## Data extract
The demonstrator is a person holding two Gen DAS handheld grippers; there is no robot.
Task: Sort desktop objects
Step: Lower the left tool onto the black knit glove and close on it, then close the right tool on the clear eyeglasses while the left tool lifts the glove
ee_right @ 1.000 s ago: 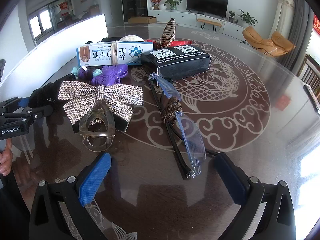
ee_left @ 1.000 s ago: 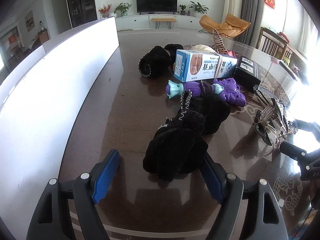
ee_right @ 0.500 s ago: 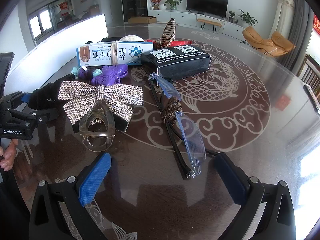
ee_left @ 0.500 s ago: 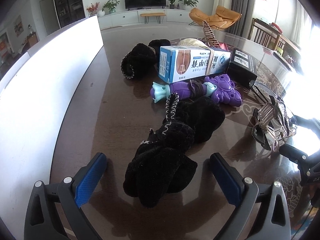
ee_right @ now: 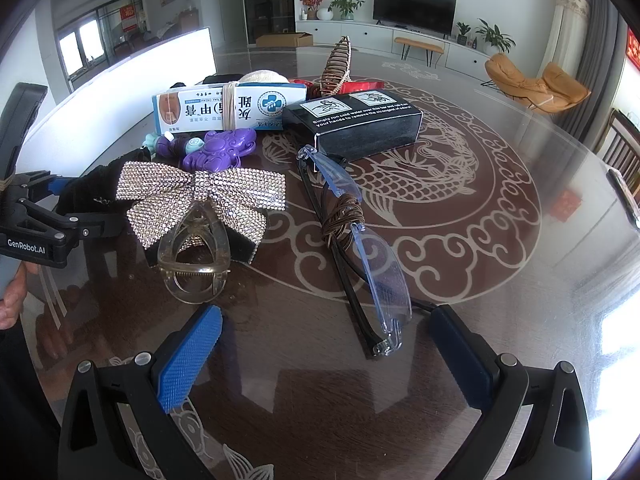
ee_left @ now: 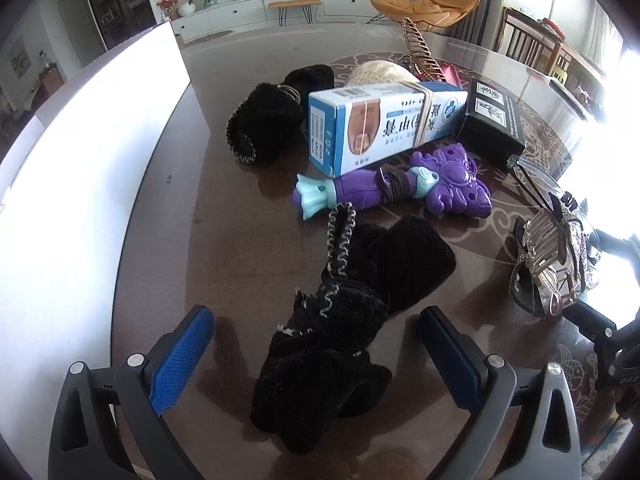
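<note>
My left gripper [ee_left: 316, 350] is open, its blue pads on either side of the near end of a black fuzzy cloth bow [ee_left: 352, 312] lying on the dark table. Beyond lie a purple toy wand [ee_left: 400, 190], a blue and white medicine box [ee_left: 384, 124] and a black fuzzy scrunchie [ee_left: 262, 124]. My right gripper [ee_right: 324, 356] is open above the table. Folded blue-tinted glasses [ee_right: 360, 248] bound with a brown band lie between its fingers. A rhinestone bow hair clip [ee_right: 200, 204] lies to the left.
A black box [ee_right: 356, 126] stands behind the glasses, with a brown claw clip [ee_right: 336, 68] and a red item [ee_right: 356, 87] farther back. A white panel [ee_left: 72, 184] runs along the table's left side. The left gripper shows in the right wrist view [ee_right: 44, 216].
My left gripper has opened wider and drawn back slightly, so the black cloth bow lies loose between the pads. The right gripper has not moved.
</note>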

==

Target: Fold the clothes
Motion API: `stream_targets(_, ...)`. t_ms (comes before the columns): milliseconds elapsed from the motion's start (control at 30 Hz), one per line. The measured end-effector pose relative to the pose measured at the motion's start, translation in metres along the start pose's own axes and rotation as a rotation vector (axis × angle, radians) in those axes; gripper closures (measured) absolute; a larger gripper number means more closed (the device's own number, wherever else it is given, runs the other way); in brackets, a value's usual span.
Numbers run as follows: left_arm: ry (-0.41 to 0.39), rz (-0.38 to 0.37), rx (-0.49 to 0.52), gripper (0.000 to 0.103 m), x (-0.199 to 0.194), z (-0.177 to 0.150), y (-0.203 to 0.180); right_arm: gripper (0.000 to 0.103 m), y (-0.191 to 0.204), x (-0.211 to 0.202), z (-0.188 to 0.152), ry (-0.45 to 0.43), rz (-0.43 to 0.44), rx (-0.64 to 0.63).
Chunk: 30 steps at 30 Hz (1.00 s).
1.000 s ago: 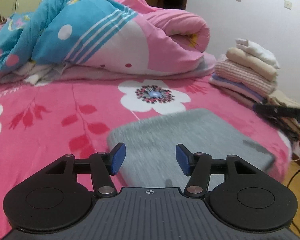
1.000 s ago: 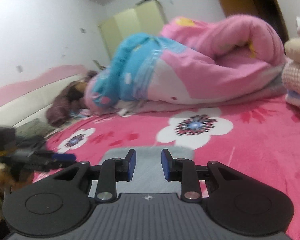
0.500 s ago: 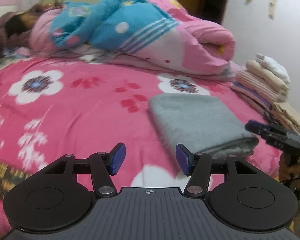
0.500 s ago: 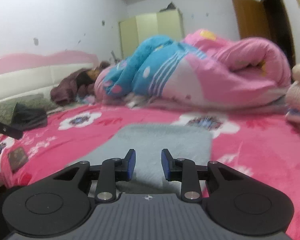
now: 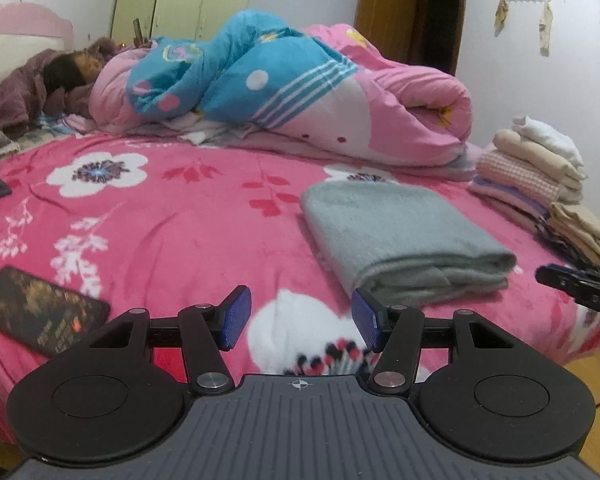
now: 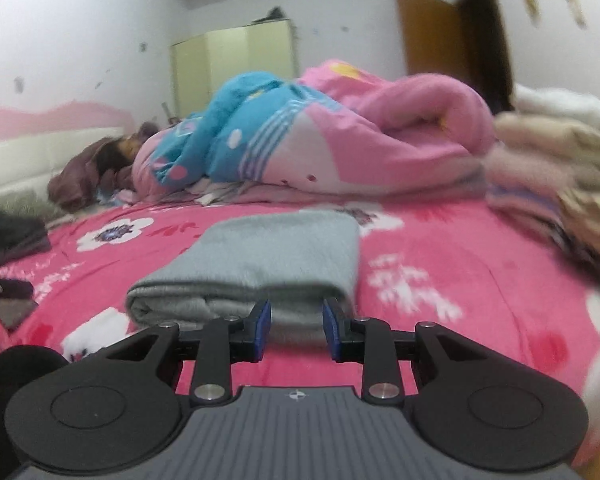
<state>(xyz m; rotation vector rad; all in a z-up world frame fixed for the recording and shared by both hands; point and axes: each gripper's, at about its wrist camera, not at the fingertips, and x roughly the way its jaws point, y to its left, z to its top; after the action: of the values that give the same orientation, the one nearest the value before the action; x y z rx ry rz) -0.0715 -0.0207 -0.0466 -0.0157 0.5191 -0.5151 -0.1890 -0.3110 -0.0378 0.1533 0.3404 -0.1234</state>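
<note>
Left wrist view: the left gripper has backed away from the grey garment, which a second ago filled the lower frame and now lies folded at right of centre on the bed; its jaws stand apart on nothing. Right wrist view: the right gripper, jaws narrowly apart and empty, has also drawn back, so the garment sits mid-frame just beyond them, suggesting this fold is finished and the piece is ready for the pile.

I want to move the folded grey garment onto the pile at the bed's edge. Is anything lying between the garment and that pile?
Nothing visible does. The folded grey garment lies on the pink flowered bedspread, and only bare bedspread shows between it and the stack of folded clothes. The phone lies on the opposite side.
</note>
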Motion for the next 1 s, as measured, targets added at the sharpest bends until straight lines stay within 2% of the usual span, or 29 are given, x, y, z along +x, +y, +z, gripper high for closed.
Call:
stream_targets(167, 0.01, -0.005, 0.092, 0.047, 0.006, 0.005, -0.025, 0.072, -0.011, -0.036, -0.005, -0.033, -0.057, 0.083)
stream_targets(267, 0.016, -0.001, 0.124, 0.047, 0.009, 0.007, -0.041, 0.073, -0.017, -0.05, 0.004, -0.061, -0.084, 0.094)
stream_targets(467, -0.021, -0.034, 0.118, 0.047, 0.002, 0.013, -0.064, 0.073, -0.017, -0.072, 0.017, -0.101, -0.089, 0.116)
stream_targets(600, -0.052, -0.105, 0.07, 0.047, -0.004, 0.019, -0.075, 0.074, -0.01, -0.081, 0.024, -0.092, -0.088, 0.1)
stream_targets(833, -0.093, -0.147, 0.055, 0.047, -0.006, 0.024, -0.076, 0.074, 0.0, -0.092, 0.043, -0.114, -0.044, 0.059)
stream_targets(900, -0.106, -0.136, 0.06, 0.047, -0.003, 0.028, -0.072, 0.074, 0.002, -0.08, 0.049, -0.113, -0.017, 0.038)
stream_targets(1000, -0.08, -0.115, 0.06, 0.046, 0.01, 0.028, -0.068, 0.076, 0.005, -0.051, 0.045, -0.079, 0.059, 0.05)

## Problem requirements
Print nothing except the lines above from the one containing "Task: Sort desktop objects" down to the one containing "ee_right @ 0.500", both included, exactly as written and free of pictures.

## Finished exercise
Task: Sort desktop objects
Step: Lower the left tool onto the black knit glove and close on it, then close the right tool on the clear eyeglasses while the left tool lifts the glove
ee_right @ 1.000 s ago: 
ee_left @ 1.000 s ago: 
ee_right @ 0.500 s ago: 

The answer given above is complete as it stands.